#### Your assignment:
In the entries that follow, the lines from the line containing "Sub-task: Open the" up to and including the line containing "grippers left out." must be copied exactly, with pictures omitted.

#### Data entries:
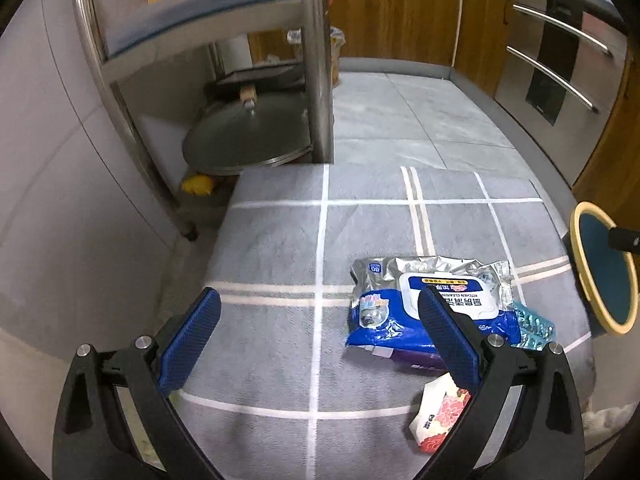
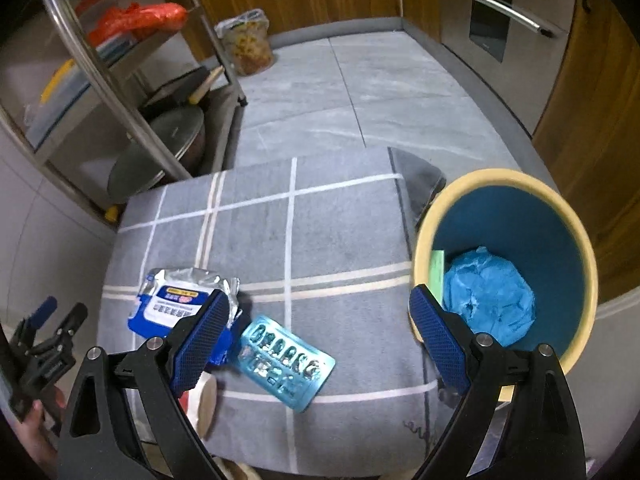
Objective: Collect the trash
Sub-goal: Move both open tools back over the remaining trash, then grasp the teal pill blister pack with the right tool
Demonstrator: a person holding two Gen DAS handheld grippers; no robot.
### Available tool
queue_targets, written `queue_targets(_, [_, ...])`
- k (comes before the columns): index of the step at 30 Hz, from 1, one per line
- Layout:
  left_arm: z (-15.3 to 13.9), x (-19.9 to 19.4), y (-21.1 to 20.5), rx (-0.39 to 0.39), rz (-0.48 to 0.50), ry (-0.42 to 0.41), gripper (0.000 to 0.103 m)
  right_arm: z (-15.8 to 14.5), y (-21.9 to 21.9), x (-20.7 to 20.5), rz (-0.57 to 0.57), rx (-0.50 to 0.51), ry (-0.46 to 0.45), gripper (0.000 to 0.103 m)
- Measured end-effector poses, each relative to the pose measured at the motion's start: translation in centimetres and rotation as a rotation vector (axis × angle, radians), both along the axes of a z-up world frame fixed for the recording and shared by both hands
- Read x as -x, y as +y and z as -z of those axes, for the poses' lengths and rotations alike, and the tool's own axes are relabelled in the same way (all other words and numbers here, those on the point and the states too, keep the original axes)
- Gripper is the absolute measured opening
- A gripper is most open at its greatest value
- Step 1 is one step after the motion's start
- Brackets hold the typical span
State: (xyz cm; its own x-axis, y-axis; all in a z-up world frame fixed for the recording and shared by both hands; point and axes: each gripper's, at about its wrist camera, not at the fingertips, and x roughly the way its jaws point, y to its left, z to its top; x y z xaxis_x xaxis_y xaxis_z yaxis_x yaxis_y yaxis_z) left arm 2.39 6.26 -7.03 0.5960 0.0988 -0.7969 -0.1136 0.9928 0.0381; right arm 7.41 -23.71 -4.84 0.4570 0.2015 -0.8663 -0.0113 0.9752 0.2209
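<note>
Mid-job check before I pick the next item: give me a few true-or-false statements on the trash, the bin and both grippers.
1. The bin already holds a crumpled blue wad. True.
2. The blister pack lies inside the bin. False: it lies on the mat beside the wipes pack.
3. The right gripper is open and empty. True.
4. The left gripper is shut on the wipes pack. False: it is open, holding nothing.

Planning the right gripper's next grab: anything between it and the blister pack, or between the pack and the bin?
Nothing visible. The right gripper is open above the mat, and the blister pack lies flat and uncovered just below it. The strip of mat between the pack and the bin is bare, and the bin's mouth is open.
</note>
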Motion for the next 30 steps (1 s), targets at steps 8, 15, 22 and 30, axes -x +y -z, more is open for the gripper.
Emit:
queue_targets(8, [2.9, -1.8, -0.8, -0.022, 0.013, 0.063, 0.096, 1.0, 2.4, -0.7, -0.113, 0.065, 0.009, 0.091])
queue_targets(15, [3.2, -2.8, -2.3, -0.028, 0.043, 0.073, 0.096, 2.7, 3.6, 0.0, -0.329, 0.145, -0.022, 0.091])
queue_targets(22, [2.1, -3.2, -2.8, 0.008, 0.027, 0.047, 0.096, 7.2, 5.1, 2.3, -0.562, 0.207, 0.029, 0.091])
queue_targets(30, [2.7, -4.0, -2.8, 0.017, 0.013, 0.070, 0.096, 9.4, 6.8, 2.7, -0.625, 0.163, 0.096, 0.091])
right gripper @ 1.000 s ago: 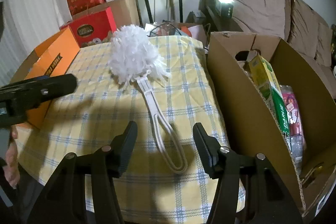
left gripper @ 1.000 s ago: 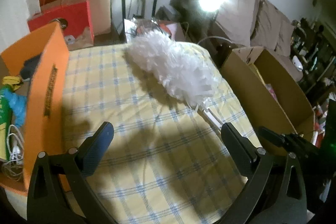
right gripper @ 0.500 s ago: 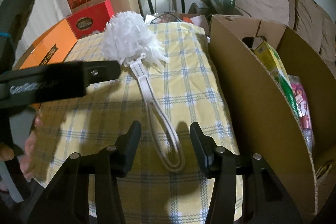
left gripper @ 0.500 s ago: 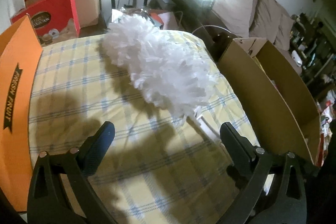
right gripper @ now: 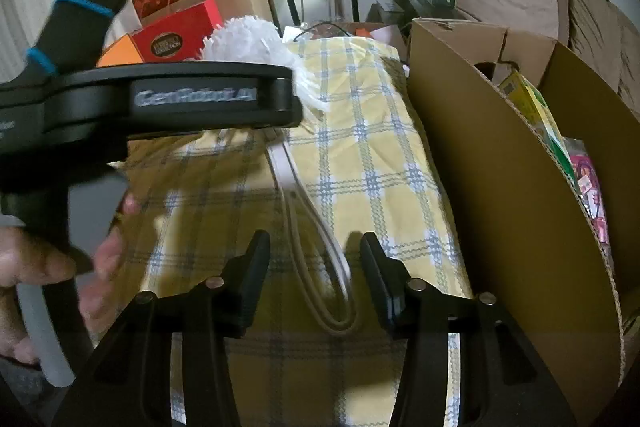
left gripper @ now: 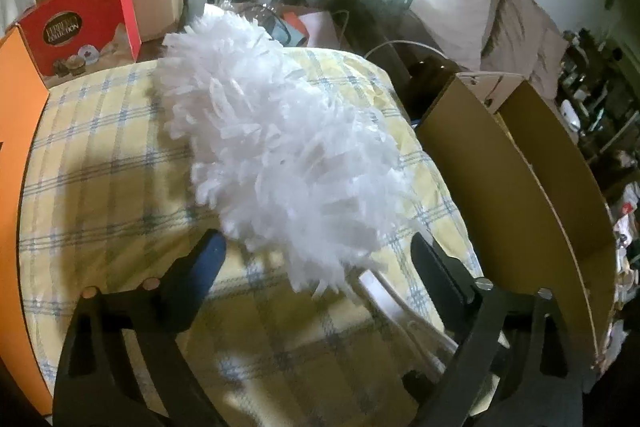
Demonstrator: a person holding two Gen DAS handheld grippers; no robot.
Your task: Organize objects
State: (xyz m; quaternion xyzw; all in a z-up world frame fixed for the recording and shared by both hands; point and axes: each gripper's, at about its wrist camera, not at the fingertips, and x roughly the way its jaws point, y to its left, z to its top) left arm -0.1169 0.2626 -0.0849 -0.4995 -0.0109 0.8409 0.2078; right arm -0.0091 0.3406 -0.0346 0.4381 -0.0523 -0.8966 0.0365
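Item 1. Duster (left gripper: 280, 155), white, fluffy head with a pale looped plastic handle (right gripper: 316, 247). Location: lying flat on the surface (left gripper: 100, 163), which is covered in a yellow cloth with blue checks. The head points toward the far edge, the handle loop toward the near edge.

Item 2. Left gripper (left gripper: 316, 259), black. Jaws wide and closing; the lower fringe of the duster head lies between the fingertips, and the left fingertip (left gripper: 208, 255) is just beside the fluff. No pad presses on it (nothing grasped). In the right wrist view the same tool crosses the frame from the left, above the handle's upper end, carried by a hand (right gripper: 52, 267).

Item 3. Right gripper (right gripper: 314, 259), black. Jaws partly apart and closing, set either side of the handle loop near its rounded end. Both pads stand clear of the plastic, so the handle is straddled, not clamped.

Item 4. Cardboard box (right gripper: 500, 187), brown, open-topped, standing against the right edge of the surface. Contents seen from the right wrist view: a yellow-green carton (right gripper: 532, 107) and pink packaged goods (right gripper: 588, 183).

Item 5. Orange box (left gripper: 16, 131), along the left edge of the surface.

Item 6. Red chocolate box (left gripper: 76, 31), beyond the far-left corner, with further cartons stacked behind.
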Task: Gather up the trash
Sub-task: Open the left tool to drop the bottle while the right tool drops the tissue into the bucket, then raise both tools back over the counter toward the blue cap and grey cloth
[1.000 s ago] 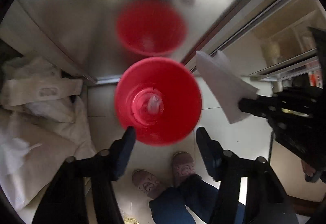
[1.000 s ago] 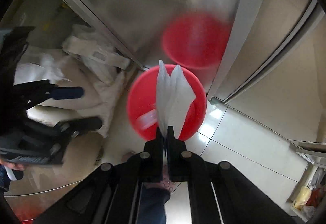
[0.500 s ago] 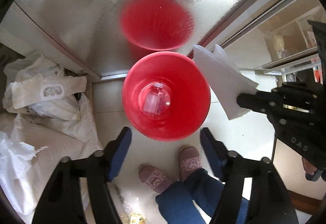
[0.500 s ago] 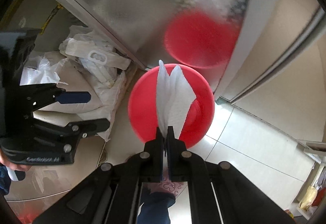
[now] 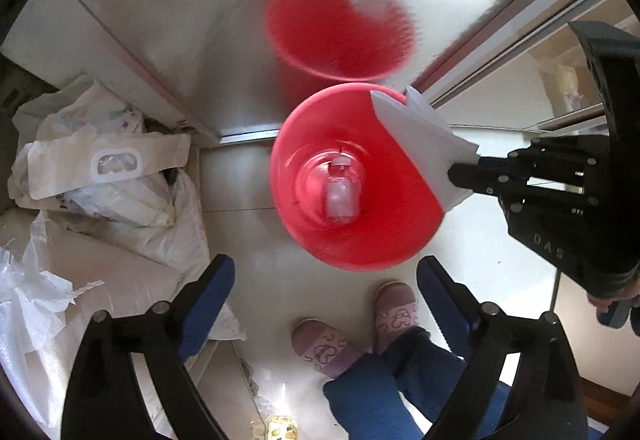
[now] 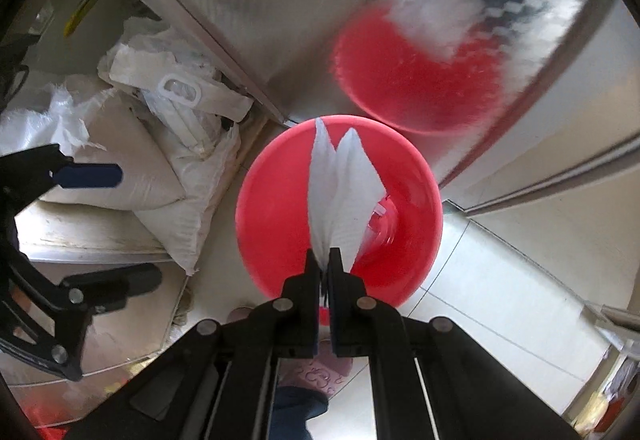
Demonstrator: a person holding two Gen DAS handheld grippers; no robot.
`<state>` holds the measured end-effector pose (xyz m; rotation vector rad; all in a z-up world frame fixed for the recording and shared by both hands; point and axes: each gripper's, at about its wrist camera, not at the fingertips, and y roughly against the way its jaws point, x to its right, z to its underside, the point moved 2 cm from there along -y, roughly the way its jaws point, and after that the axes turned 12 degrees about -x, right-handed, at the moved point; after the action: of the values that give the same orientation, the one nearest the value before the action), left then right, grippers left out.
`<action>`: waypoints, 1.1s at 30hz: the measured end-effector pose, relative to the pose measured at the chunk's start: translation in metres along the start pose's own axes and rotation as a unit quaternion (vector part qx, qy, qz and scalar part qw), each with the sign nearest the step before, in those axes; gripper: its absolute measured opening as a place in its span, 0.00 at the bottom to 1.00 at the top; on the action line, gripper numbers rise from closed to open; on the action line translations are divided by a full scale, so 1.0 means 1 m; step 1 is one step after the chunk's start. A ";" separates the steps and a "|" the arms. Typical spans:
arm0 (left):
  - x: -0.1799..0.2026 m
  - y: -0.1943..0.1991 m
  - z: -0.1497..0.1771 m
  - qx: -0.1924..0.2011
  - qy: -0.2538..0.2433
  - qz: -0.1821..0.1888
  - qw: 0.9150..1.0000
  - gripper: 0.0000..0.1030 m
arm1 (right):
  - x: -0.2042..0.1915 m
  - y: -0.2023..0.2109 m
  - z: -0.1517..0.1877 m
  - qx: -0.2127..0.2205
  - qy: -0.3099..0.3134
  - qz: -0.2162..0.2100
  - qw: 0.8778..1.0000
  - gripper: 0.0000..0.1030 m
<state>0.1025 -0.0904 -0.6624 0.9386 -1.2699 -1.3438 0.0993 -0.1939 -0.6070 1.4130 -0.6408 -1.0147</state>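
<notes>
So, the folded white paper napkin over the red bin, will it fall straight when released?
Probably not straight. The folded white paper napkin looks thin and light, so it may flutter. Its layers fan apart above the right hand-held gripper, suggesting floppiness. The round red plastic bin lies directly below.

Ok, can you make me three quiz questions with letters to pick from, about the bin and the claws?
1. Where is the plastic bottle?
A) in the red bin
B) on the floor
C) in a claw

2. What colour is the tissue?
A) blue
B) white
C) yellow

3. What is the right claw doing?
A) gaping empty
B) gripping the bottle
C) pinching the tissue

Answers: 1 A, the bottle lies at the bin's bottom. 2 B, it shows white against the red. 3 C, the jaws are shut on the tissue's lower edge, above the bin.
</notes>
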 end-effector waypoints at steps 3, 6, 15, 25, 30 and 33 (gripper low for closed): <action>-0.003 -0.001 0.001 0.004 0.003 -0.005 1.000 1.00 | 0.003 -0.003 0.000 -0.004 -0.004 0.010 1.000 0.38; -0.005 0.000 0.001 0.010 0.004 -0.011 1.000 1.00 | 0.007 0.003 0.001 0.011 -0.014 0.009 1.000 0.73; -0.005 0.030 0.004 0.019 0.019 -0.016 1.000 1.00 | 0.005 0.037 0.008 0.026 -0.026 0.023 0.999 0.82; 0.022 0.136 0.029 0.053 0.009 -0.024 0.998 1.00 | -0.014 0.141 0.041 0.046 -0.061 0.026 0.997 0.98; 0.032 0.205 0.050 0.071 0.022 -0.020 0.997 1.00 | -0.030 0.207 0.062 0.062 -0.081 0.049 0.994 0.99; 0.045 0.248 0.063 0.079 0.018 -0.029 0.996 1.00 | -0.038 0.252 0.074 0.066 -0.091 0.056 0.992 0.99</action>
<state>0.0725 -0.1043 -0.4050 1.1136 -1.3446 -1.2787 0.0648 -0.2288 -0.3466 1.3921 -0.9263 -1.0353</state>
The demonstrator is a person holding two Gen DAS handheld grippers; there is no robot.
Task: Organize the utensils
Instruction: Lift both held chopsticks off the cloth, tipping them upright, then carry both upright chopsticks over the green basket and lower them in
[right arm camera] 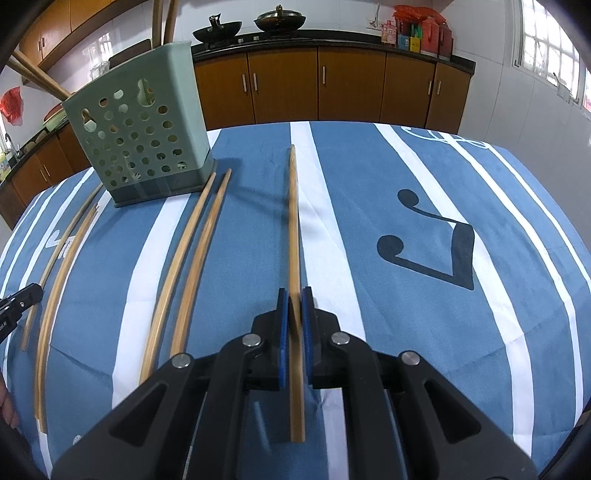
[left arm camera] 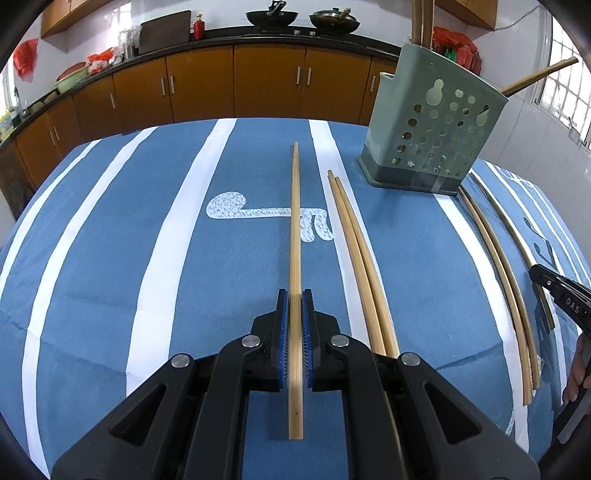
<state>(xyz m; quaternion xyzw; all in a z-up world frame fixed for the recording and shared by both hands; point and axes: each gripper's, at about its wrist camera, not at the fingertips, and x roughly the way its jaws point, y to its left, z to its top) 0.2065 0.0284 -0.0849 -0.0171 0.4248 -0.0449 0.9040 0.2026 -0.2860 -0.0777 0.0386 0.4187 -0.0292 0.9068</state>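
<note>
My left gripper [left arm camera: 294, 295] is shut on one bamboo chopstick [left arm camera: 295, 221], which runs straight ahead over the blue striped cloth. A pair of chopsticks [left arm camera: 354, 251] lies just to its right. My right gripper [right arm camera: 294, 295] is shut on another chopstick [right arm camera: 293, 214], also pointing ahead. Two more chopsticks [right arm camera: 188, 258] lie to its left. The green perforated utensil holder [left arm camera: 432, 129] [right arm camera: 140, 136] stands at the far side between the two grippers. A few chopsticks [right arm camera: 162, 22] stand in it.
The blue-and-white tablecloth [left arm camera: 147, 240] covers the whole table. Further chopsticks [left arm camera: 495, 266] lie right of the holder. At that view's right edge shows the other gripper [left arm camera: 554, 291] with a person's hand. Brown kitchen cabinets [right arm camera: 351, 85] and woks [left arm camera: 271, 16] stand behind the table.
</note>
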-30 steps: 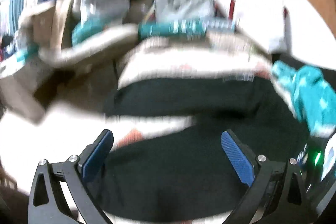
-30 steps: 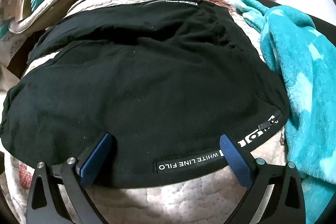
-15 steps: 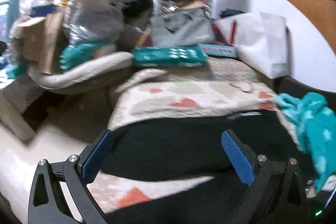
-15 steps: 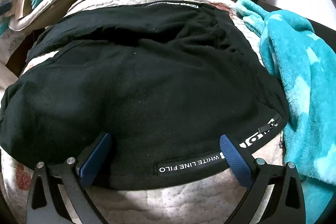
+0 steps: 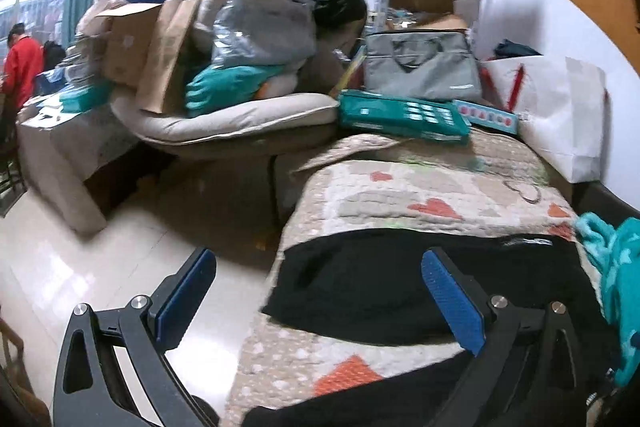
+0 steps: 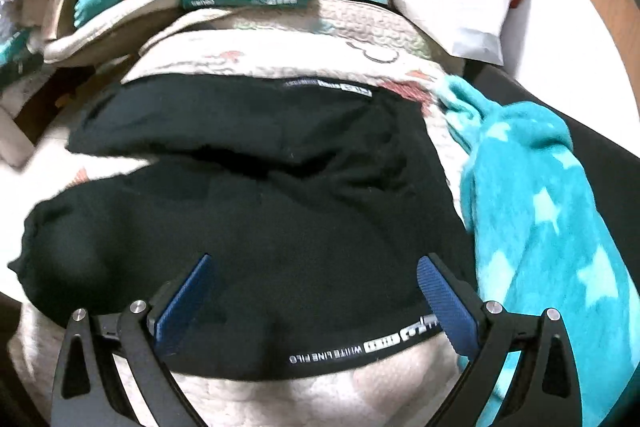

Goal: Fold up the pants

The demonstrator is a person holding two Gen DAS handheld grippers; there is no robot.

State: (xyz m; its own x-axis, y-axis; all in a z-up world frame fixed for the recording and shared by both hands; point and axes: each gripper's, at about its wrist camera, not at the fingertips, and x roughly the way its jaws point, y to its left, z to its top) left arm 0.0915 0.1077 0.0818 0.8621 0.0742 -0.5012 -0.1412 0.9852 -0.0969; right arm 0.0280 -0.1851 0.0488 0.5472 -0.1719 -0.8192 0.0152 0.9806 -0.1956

#### Output below:
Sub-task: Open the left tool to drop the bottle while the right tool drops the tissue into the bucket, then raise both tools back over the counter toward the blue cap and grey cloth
[1.000 s ago] 
[1.000 s ago] 
[0.500 s ago] 
[0.500 s ago] 
[now] 
[now] 
Demonstrator: a person holding two Gen DAS handheld grippers; no robot.
`<state>` holds the measured end-effector pose (xyz m; rotation vector rad; all in a z-up world frame fixed for the recording and shared by both hands; point and axes: each gripper's, at about its wrist camera, not at the fingertips, and y roughly against the way its jaws point, x to its right, z to its underside, the point moved 2 cm from there along -y, roughly the way its jaws point, and after that the axes turned 12 degrees about -x, right-handed, at the moved point; after the action: of the values that give the same orientation, the one nearest the value before the action), left then right, grippers left out.

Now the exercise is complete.